#### What the task requires
Look through the data below and work out how many lines contain the string "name". Give the number alone.

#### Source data
----------------
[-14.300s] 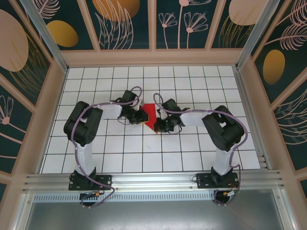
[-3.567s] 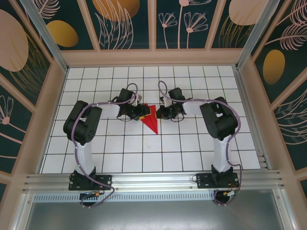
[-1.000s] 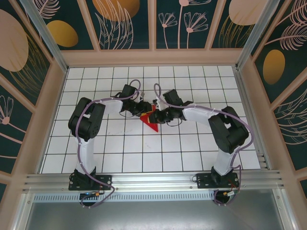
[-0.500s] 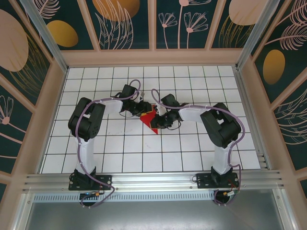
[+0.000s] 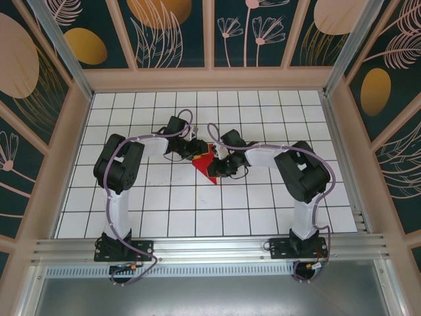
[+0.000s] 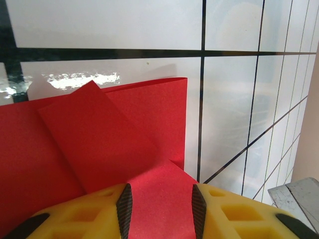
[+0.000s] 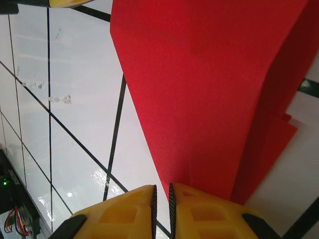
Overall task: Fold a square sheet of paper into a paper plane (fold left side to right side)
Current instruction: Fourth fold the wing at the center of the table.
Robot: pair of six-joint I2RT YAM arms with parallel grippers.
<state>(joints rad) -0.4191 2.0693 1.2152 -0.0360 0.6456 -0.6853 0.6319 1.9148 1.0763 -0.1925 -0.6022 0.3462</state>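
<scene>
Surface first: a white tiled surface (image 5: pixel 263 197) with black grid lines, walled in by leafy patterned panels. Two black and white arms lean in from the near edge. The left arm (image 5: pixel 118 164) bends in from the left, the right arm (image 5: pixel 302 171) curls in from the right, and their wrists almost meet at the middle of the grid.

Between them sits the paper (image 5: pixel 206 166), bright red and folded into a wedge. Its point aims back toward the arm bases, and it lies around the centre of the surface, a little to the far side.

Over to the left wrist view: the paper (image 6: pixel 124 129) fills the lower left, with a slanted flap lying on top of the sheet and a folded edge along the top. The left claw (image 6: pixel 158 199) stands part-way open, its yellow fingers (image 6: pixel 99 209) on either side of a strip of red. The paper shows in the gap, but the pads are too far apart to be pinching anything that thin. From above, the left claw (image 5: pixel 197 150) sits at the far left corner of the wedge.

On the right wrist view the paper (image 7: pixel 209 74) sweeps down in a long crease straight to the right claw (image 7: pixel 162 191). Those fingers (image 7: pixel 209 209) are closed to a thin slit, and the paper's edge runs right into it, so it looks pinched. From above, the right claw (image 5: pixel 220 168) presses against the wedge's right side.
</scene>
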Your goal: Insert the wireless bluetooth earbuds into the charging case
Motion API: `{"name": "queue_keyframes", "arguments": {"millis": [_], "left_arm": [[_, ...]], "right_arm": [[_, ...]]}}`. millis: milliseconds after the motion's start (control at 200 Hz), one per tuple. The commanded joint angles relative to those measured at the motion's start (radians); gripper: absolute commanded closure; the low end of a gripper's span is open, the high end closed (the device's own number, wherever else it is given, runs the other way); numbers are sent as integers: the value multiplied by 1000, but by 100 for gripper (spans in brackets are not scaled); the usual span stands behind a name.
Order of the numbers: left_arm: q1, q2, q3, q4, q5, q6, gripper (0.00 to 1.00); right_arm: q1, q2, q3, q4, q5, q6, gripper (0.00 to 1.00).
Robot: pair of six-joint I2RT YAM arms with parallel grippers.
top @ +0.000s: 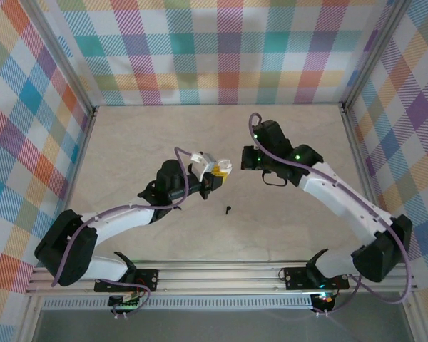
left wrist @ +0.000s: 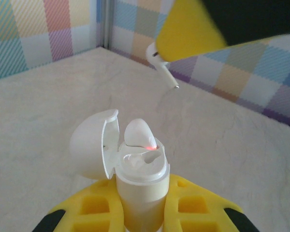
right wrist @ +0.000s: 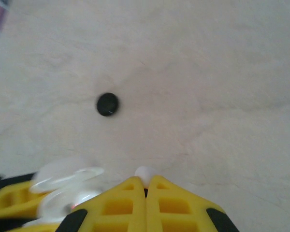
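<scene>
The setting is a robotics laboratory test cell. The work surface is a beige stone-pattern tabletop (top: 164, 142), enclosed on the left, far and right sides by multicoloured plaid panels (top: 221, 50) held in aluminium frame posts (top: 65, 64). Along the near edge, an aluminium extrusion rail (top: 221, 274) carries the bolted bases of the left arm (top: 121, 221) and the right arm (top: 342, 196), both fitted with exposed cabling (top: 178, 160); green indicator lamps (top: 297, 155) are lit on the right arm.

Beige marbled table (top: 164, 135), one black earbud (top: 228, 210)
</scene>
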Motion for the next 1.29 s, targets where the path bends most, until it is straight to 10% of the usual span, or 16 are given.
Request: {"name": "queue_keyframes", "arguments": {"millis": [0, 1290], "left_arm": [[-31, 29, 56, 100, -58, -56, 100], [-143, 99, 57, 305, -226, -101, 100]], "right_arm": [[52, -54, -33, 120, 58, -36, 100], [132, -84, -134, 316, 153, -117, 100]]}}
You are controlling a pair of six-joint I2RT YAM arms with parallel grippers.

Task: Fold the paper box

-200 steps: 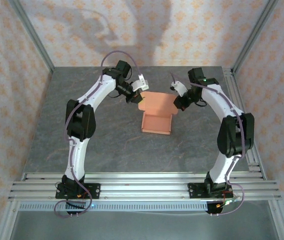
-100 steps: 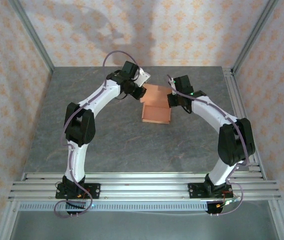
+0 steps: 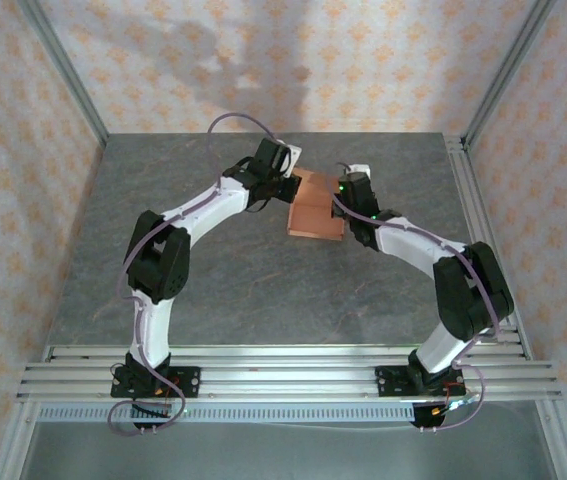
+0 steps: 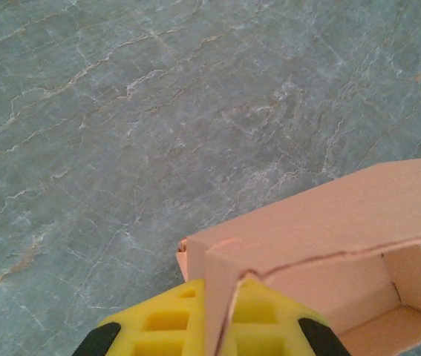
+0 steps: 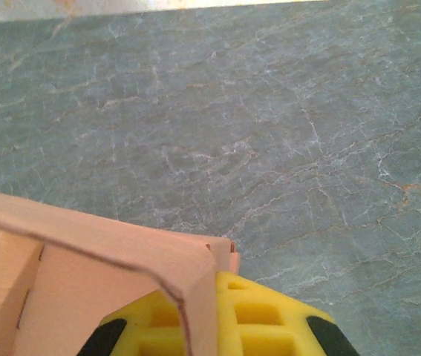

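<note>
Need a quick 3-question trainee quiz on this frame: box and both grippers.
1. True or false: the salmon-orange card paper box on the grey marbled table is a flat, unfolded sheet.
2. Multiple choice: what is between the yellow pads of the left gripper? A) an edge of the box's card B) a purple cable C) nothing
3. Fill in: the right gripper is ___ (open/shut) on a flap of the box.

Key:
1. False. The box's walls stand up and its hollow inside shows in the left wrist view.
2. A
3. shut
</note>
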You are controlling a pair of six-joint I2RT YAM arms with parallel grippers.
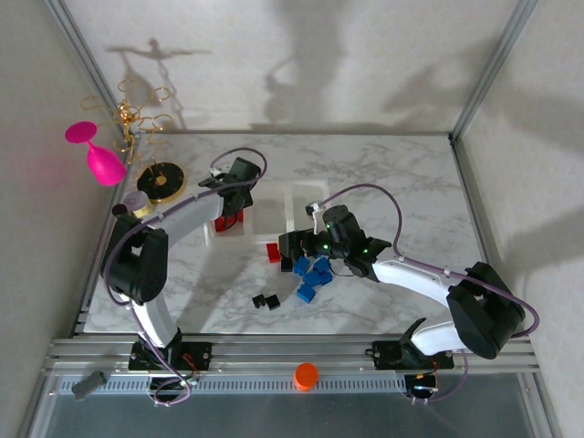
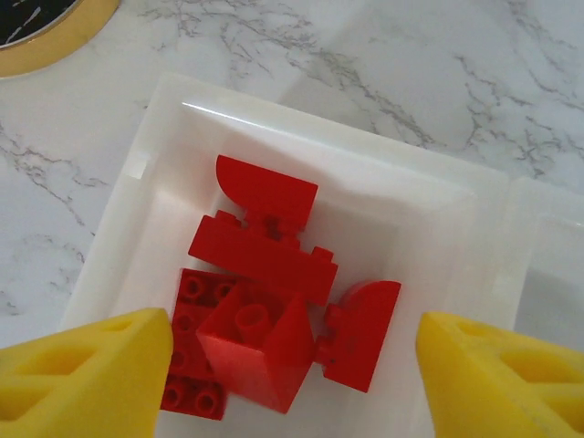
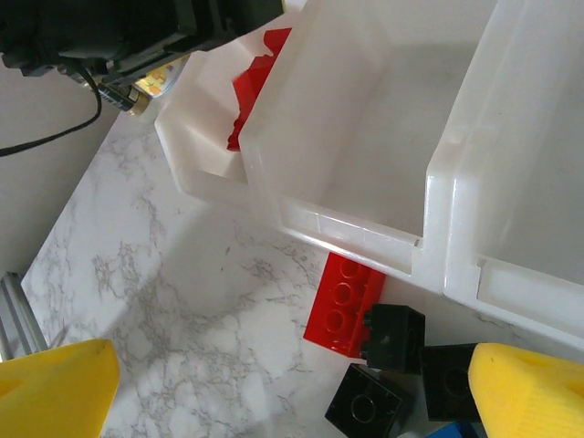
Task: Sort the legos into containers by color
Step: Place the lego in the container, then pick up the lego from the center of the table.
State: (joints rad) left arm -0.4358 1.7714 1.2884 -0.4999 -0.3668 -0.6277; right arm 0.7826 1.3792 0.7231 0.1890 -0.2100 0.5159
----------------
#### Answer for the task
2